• _Dataset content_:
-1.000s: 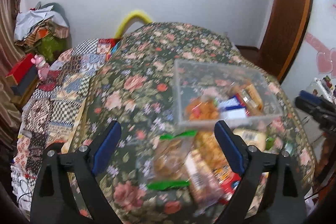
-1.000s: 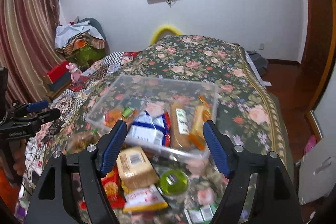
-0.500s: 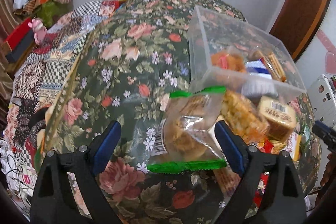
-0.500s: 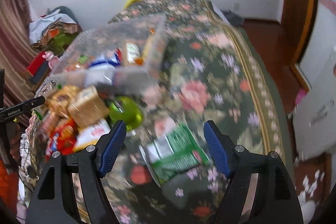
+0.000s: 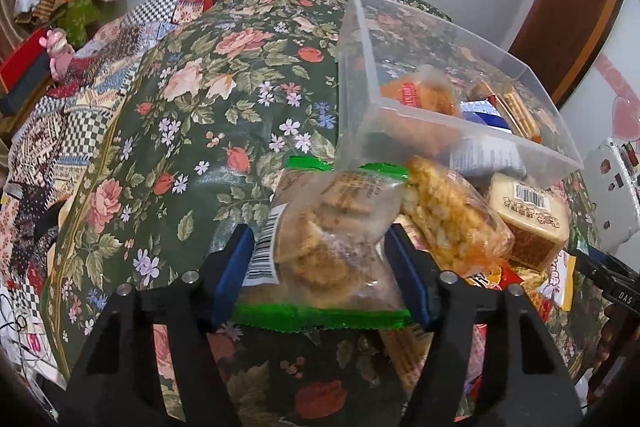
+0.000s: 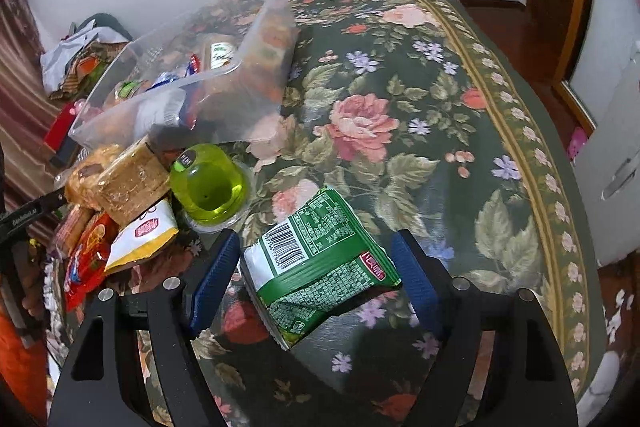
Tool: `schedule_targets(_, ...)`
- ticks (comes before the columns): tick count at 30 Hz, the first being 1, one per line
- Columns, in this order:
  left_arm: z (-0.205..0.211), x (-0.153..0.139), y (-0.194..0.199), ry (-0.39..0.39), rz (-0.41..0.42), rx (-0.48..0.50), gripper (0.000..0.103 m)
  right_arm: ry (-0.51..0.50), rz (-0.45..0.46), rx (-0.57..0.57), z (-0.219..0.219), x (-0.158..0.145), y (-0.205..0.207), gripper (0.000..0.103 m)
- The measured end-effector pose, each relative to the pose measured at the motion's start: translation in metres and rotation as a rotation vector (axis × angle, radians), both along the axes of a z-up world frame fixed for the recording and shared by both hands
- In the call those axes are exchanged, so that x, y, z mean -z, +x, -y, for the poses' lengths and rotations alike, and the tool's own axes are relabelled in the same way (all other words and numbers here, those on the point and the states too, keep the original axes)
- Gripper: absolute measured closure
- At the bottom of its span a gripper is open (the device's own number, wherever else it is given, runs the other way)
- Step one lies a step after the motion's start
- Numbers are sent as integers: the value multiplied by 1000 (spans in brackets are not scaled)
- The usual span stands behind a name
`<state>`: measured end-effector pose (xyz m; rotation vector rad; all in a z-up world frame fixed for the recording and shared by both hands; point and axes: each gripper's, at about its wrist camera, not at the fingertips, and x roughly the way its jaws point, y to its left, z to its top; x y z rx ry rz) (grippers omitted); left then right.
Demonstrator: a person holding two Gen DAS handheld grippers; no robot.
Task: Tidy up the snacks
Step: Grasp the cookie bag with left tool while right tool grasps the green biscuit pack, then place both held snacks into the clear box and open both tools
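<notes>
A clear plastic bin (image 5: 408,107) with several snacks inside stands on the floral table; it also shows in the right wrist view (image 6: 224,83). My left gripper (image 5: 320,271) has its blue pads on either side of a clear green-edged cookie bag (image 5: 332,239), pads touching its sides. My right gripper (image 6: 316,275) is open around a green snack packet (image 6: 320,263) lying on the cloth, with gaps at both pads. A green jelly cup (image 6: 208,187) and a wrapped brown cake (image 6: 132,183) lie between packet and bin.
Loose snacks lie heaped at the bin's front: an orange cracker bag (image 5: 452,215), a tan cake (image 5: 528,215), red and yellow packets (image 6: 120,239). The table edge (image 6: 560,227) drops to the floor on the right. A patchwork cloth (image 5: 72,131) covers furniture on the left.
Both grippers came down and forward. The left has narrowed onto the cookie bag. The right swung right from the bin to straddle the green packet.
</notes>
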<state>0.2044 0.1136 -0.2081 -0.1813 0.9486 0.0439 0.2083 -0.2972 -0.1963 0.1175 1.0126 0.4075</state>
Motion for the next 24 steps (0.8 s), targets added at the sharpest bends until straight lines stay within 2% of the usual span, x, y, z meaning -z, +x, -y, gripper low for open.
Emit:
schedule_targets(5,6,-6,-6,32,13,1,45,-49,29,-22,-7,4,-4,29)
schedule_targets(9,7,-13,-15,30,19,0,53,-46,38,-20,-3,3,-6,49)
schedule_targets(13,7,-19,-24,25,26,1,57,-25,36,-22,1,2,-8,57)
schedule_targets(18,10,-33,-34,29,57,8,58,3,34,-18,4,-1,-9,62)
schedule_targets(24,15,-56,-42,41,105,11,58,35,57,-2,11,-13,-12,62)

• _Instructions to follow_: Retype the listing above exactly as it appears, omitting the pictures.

• _Finished task_:
-1.000s: 
-1.000s: 
-0.500s: 
-0.500s: 
+0.000s: 
+0.000s: 
Tool: `schedule_targets(_, ...)`
- ticks (comes before the columns): tick count at 30 Hz, the first being 1, one per line
- Columns, in this order:
  left_arm: z (-0.205..0.211), x (-0.153..0.139), y (-0.194..0.199), ry (-0.39..0.39), rz (-0.41..0.42), rx (-0.48..0.50), gripper (0.000..0.103 m)
  right_arm: ry (-0.51..0.50), rz (-0.45..0.46), rx (-0.57..0.57), z (-0.219..0.219), x (-0.158..0.145), y (-0.205..0.207), gripper (0.000..0.103 m)
- The measured end-effector pose, each relative to the pose measured at the motion's start: translation in metres and rotation as a rotation vector (axis × angle, radians), both along the axes of a z-up world frame fixed for the recording and shared by both hands
- In the call those axes are exchanged, so that x, y, z mean -z, +x, -y, for the poses' lengths and rotations alike, and the tool's own axes are relabelled in the same way (all other words and numbers here, those on the point and the states too, keep the original axes)
- Gripper: absolute measured closure
- At the bottom of its span a gripper is open (the device's own number, wherever else it is given, runs the other way)
- Step one lies a step after the motion's start
- Numbers are sent as integers: the value multiplied by 1000 (spans in brackets are not scaled)
- The usual span stands behind a name
`<state>`: measured end-effector pose (xyz m; rotation vector rad; all in a z-up world frame fixed for the recording and shared by both hands; point and axes: each gripper's, at about its wrist camera, not at the fingertips, and x roughly the way its jaws point, y to its left, z to its top; x y z rx ry rz) (grippers omitted); left then right.
Demonstrator: a person holding two Gen DAS handheld grippers; no robot.
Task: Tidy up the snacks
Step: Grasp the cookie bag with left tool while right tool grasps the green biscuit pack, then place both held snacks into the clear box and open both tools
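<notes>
A clear plastic bin (image 5: 408,107) with several snacks inside stands on the floral table; it also shows in the right wrist view (image 6: 224,83). My left gripper (image 5: 320,271) has its blue pads on either side of a clear green-edged cookie bag (image 5: 332,239), pads touching its sides. My right gripper (image 6: 316,275) is open around a green snack packet (image 6: 320,263) lying on the cloth, with gaps at both pads. A green jelly cup (image 6: 208,187) and a wrapped brown cake (image 6: 132,183) lie between packet and bin.
Loose snacks lie heaped at the bin's front: an orange cracker bag (image 5: 452,215), a tan cake (image 5: 528,215), red and yellow packets (image 6: 120,239). The table edge (image 6: 560,227) drops to the floor on the right. A patchwork cloth (image 5: 72,131) covers furniture on the left.
Both grippers came down and forward. The left has narrowed onto the cookie bag. The right swung right from the bin to straddle the green packet.
</notes>
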<state>0.2044 0.1136 -0.2081 -0.1813 0.9486 0.0439 0.2083 -0.2972 -0.1963 0.1175 1.0126 0.4075</state>
Motion for the next 24 steps (0.8 s), targets added at the sharpest bends until straight lines stay within 2% of the usual span, x, y, z meaning -z, +x, -y, gripper low for open.
Emit:
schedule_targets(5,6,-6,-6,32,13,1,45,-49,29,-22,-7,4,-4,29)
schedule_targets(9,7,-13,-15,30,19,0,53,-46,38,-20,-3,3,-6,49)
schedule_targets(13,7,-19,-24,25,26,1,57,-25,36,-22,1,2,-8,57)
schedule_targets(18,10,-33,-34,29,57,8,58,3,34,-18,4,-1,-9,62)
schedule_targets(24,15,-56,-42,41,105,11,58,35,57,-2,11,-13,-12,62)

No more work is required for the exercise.